I'd like to test my understanding of the usefulness of interpolation in a DAC: If you feed a signal to a DAC at Fc < Fclk/2 then there is a primary image at Fc and (possibly unwanted) aliasing at Fclk +/-Fc and at harmoics of Fclk +/-Fc. Now, if you upsample (zero-stuff) the input to a higher Fclk, then the DAC runs faster, and the DAC-produced images are now at n*Fclk+/-Fc. However, the zero-stuffed data itself now has the images that would have appeared in the original DAC output, so the result is the same (?). So the next step is interpolation -- upsample + digital filter. The digital filter is cheaper and can have sharper cutoffs than an analog filter. Of course it can't filter beyond n*Fclk/2, but at least now the new, higher (and fewer, in some sense) n*Fclk+/-Fc images are all that's left in the output. This is nice because the analog output filter can be lower order and have a wider transition band and still have the same alias suppression.

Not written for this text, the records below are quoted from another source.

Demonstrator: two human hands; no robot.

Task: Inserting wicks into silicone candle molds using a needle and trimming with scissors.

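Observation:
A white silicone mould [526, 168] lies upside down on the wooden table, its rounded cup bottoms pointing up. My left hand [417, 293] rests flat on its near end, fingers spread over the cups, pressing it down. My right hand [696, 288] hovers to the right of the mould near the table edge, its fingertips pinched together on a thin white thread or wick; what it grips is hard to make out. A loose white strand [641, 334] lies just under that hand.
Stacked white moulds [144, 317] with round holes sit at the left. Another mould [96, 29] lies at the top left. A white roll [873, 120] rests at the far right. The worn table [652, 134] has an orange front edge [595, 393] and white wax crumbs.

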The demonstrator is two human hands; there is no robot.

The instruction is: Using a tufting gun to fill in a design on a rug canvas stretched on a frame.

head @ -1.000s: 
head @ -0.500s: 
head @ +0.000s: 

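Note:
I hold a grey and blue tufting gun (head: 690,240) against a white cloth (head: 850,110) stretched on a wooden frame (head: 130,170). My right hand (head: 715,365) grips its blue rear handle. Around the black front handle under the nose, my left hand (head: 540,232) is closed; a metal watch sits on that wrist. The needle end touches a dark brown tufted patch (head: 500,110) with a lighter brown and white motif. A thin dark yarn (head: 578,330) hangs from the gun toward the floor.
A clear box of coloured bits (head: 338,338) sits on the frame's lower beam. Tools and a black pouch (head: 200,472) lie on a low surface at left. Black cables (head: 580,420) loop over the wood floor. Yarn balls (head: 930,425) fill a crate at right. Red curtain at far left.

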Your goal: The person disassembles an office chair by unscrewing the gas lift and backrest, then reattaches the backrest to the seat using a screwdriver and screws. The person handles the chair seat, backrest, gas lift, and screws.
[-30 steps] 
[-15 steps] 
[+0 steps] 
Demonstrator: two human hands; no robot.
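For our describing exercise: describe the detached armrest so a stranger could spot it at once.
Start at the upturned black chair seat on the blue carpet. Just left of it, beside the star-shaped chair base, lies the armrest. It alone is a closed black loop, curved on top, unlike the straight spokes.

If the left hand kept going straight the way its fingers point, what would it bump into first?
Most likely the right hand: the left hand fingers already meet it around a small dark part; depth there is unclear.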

Am I missing anything about DAC interpolation? I know there are some other more exotic uses (eg filtering to use a higher frequency alias directly to avoid an upconversion step). -- Ben Jackson <ben@ben.com> http://www.ben.com/
Purpose of interpolation in DACs?
Started by ●May 18, 2006
Reply by ●May 18, 20062006-05-18
"Ben Jackson" <ben@ben.com> wrote in message news:slrne6ps5p.31k7.ben@saturn.home.ben.com...> I'd like to test my understanding of the usefulness of interpolation > in a DAC: > > If you feed a signal to a DAC at Fc < Fclk/2 then there is a primary > image at Fc and (possibly unwanted) aliasing at Fclk +/-Fc and at > harmoics of Fclk +/-Fc. > > Now, if you upsample (zero-stuff) the input to a higher Fclk, then the > DAC runs faster, and the DAC-produced images are now at n*Fclk+/-Fc. > However, the zero-stuffed data itself now has the images that would have > appeared in the original DAC output, so the result is the same (?). > > So the next step is interpolation -- upsample + digital filter. The > digital filter is cheaper and can have sharper cutoffs than an analog > filter. Of course it can't filter beyond n*Fclk/2, but at least now the > new, higher (and fewer, in some sense) n*Fclk+/-Fc images are all that's > left in the output. This is nice because the analog output filter can > be lower order and have a wider transition band and still have the same > alias suppression. > > Am I missing anything about DAC interpolation? I know there are some > other more exotic uses (eg filtering to use a higher frequency alias > directly to avoid an upconversion step). > > -- > Ben Jackson > <ben@ben.com> > http://www.ben.com/You can use the digital filter to pre-compensate for the sinx/x roll-off you get from the DAC. Cheers Bhaskar
Reply by ●May 19, 20062006-05-19
Hi Ben, I think your analysis so far is correct. There is another reason for upsampling a signal to a DAC: to increase the effective resolution of the DAC. In order for this to work, your digital signal resolution must be wider than the DAC resolution. For example, if your digital signal was 16 bits and your DAC was only 12 bits, you could use this technique. The key to understanding this is realizing that the total quantization noise power (or, in this case, "re"quantization noise, since we're converting a digital signal to a lower-resolution digital signal) depends ONLY on the amount of quantization and NOT on the sample rate. For example, if I drop the resolution by one bit, I get q^2/12 total noise power [1] spread out over the entire digital bandwidth from 0 to Fs/2, where q is the quantization step-size (ultimately determined by your DAC reference voltage and resolution). So let's say, e.g., that you have a digital signal that's 16 bits wide and originally at 32 kHz sampling rate. If you upsample as you described, keeping the digital signal at 16 bits, to 64 kHz, and then *at the 64 kHz rate* requantize the signal to 12 bits, then you'd introduce (4*q)^2 / 12 quantization noise power into your 16-bit signal. But that noise power would be spread from 0 to 32 kHz, whereas your bandwidth of interest (from the original "baseband" sample rate) is only 0 to 16 kHz. So the total quantization noise power in your bandwidth of interest is now 1/2 of what it would have been had you not upsampled. It's easy to see that every doubling of the sample rate gives you a 3 dB decrease in quantization noise, and so it takes an oversampling ratio of 4 to get a 6 dB reduction, or 1 bit of extra resolution. In general, oversampling by M gives you log_4(M) bits of resolution. --Randy [1] This makes the standard assumption that the input signal is sufficiently complex that the quantization noise is white and uniformly distributed.